RECORDS FOR THIS TASK Block Start

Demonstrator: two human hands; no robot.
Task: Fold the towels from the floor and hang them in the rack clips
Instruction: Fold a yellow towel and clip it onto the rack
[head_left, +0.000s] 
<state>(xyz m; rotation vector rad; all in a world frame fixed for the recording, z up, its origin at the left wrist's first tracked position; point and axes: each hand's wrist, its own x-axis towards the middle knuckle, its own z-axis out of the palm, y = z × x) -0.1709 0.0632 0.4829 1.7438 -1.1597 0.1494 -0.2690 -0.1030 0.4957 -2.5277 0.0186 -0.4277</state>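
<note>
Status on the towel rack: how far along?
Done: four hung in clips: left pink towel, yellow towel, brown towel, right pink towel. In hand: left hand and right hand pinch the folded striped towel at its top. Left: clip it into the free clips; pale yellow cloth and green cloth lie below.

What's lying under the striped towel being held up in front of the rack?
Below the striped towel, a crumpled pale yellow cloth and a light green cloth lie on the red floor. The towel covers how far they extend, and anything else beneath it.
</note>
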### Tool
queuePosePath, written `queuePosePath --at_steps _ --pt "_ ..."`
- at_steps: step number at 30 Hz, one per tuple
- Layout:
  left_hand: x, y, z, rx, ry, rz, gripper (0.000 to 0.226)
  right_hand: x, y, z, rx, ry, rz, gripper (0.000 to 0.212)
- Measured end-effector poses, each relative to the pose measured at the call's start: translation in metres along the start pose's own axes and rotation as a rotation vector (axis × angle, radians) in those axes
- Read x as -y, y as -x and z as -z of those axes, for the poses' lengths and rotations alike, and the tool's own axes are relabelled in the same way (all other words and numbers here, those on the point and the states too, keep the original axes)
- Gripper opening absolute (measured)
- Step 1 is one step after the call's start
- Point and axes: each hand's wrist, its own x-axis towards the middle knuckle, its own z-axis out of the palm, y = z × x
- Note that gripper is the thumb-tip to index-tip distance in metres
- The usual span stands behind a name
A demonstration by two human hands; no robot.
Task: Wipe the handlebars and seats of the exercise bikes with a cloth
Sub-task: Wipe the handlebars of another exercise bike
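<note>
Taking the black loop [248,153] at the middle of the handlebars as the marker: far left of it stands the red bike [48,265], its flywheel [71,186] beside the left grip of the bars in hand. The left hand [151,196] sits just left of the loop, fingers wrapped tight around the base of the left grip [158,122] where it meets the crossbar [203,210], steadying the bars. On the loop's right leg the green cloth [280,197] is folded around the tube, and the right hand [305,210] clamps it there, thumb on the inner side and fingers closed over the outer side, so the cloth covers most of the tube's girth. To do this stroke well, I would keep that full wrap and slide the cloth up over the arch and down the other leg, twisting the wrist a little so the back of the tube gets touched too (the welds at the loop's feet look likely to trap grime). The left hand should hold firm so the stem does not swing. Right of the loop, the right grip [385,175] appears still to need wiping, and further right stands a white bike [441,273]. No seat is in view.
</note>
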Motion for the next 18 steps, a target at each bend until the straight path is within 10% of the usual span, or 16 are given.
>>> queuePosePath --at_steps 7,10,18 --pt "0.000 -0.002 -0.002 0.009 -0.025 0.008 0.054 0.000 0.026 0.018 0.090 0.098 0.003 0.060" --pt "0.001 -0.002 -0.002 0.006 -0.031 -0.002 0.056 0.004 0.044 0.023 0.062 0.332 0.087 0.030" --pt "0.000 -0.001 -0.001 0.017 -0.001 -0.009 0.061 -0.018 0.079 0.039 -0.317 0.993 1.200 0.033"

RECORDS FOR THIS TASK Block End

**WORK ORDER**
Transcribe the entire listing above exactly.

**RESULT OF THIS TASK**
Demonstrator: two human hands; no robot.
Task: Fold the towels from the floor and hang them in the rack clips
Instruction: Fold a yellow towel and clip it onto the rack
[head_left, +0.000s] 
<state>(xyz m; rotation vector rad; all in a world frame fixed for the recording, z up, its origin at the left wrist's first tracked position; point and axes: each hand's wrist, its own x-axis towards the middle knuckle, its own z-axis out of the palm, y = z × x) -0.1709 0.0632 0.4829 1.7438 -1.1597 0.1494 -0.2690 -0.1030 0.4957 -2.5277 0.0186 -0.4277</state>
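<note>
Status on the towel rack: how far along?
Done: four hung in clips: left pink towel, yellow towel, brown towel, right pink towel. In hand: left hand and right hand pinch the folded striped towel at its top. Left: clip it into the free clips; pale yellow cloth and green cloth lie below.

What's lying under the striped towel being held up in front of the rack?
Below the striped towel, a crumpled pale yellow cloth and a light green cloth lie on the red floor. The towel covers how far they extend, and anything else beneath it.
</note>
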### Tool
queuePosePath, written `queuePosePath --at_steps _ --pt "_ ..."`
- at_steps: step number at 30 Hz, one per tuple
- Layout:
  left_hand: x, y, z, rx, ry, rz, gripper (0.000 to 0.226)
  right_hand: x, y, z, rx, ry, rz, gripper (0.000 to 0.212)
- Measured end-effector poses, each relative to the pose measured at the call's start: translation in metres along the start pose's own axes and rotation as a rotation vector (axis × angle, radians) in those axes
- Read x as -y, y as -x and z as -z of those axes, for the poses' lengths and rotations alike, and the tool's own axes are relabelled in the same way (all other words and numbers here, those on the point and the states too, keep the original axes)
- Gripper opening absolute (measured)
- Step 1 is one step after the call's start
- Point and axes: each hand's wrist, its own x-axis towards the middle knuckle, its own z-axis out of the palm, y = z × x
- Note that gripper is the thumb-tip to index-tip distance in metres
- The usual span stands behind a name
A demonstration by two human hands; no robot.
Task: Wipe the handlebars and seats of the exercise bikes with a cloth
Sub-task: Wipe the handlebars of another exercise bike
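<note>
Taking the black loop [248,153] at the middle of the handlebars as the marker: far left of it stands the red bike [48,265], its flywheel [71,186] beside the left grip of the bars in hand. The left hand [151,196] sits just left of the loop, fingers wrapped tight around the base of the left grip [158,122] where it meets the crossbar [203,210], steadying the bars. On the loop's right leg the green cloth [280,197] is folded around the tube, and the right hand [305,210] clamps it there, thumb on the inner side and fingers closed over the outer side, so the cloth covers most of the tube's girth. To do this stroke well, I would keep that full wrap and slide the cloth up over the arch and down the other leg, twisting the wrist a little so the back of the tube gets touched too (the welds at the loop's feet look likely to trap grime). The left hand should hold firm so the stem does not swing. Right of the loop, the right grip [385,175] appears still to need wiping, and further right stands a white bike [441,273]. No seat is in view.
</note>
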Motion for the next 18 steps, a target at each bend until the straight path is within 10% of the usual span, or 16 are given.
>>> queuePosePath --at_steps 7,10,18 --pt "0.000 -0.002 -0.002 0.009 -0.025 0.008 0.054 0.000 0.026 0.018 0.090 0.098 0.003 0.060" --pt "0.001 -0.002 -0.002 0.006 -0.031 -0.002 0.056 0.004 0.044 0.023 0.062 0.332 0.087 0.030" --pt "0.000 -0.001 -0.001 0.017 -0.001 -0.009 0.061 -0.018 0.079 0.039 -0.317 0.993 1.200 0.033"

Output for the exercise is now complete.